Debido a su afiliación al Partido Comunista, en 1941 Franz Kain es detenido por la Gestapo y luego de ser condenado a varios años de cárcel lo envían a un batallón de castigo al norte de Africa. Terminada la guerra, se instaló en la República Democrática Alemana, donde trabajó como corresponsal y redactor jefe del diario Neue Zeit. A pesar de haber participado del círculo literario alemán, donde conoció y entabló amistad con Bertolt Brecht y Anna Seghers, Kain fue siempre un marginal dentro de la literatura alemana contemporánea y uno de los grandes olvidados de esta lengua. Por esta razón, el ensayo del posfacio que se incluye en esta edición de Periférica es de un valor esencial para una lectura en contexto. Allí, Paul Scheichl anota que los orígenes de El camino al lago desierto “se remontarían pues a una época en la que apenas existía en Austria debate literario sobre el nazismo”. Es posible entonces pensar que este enfoque más “humanizado” de uno de los peores criminales de guerra que tuvo la Historia haya encontrado mucha resistencia dentro del mismo círculo intelectual de la época, tal como sucedió con la obra de la propia Arendt.

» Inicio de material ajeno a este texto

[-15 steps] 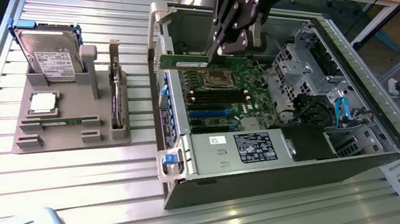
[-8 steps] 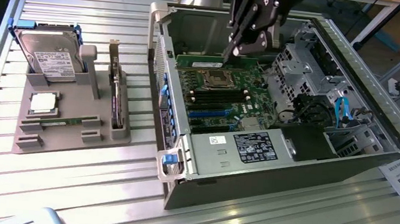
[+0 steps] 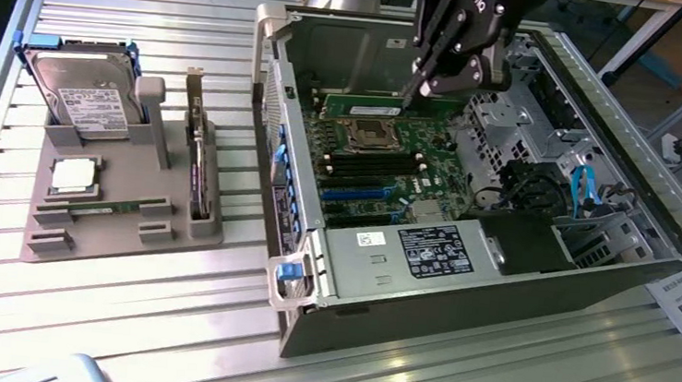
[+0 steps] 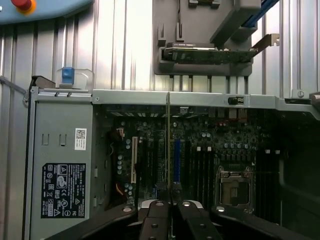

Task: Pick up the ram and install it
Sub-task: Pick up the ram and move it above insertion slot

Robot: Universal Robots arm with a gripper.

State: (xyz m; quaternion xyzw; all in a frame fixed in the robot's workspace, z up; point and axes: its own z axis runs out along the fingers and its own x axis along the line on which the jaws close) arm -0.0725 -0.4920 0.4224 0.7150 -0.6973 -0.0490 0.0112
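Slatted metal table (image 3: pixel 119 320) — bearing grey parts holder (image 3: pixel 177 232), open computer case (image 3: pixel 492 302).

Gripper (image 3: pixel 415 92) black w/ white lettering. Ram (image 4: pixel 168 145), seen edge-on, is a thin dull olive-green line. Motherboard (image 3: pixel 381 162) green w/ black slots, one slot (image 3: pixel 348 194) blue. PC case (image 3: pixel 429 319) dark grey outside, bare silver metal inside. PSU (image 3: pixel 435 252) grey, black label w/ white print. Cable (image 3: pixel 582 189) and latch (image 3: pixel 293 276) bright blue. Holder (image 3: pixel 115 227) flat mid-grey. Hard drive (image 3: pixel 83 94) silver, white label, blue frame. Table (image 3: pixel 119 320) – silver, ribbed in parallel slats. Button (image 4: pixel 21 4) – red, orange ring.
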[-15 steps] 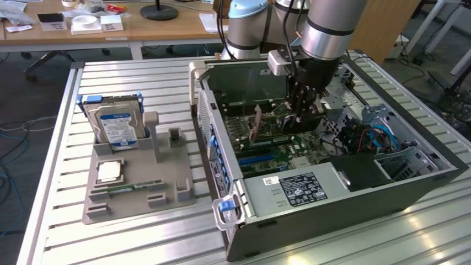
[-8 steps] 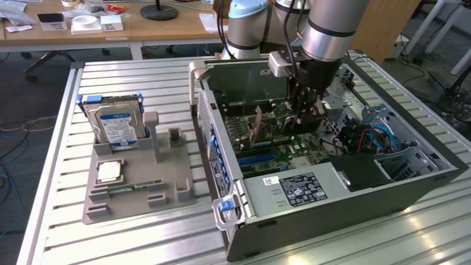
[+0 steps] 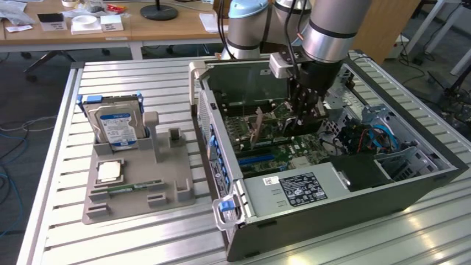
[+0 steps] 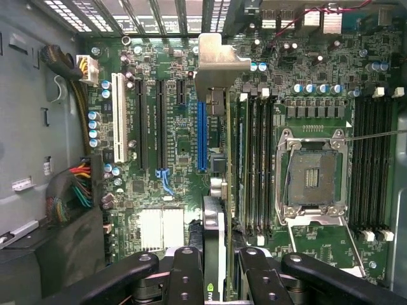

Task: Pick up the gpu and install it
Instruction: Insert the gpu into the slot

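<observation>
wrist view: the black jaws pinch the thin dark gpu (image 4: pixel 215 222), seen edge-on, its silvery metal bracket (image 4: pixel 219 60) at the far end, just beside the long blue slot (image 4: pixel 201 136) of the green motherboard (image 4: pixel 178 190). whether the card is seated cannot be told. exterior view: the grey robot arm (image 3: pixel 327 27) reaches into the open dark computer case (image 3: pixel 412 182) on the slatted metal table (image 3: pixel 147 237); its wrist covers the card.
</observation>
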Controlling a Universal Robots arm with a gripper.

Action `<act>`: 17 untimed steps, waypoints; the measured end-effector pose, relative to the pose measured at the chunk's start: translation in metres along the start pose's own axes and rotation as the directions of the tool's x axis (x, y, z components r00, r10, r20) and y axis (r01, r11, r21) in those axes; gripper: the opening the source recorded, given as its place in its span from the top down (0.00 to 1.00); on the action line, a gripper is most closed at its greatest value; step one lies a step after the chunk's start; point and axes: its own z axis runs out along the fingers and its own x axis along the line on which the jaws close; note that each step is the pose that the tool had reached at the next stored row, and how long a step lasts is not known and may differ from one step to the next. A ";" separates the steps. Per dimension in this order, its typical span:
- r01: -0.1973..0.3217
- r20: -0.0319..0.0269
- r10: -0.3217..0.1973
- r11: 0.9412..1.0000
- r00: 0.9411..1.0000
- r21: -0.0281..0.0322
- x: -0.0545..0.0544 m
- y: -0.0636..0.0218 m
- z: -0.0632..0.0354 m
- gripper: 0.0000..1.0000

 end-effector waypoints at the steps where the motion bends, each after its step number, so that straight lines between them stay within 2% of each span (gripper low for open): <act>1: 0.000 0.000 0.000 1.000 1.000 0.000 0.000 0.0000 0.0000 0.73; 7: 0.000 0.000 0.000 1.000 1.000 0.000 0.000 0.0001 0.0000 0.73; 14: 0.000 0.000 0.000 1.000 1.000 0.000 0.000 0.0113 0.0000 0.73; 17: 0.000 0.000 0.000 1.000 1.000 0.000 0.000 0.0117 0.0000 0.73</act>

Por otro lado, el riesgo formal de esta obra de Kain es notable para la época. Se vale de todos los recursos de la enunciación para abordar la trama en el pensamiento de Kaltenbrunner. Las descripciones del paisaje de la huida son más contundentes que la propia sentencia a la horca del tribunal: “Aún aguanta la nieve, mas no por mucho tiempo. Pronto se volverá blanda y los pasos se hundirán en ella, porque al sudoeste ya albean las paredes de las peñas, teñidas de un destello rojizo. Los aludes aún están helados y se aferran al barranco, mas no por mucho tiempo”.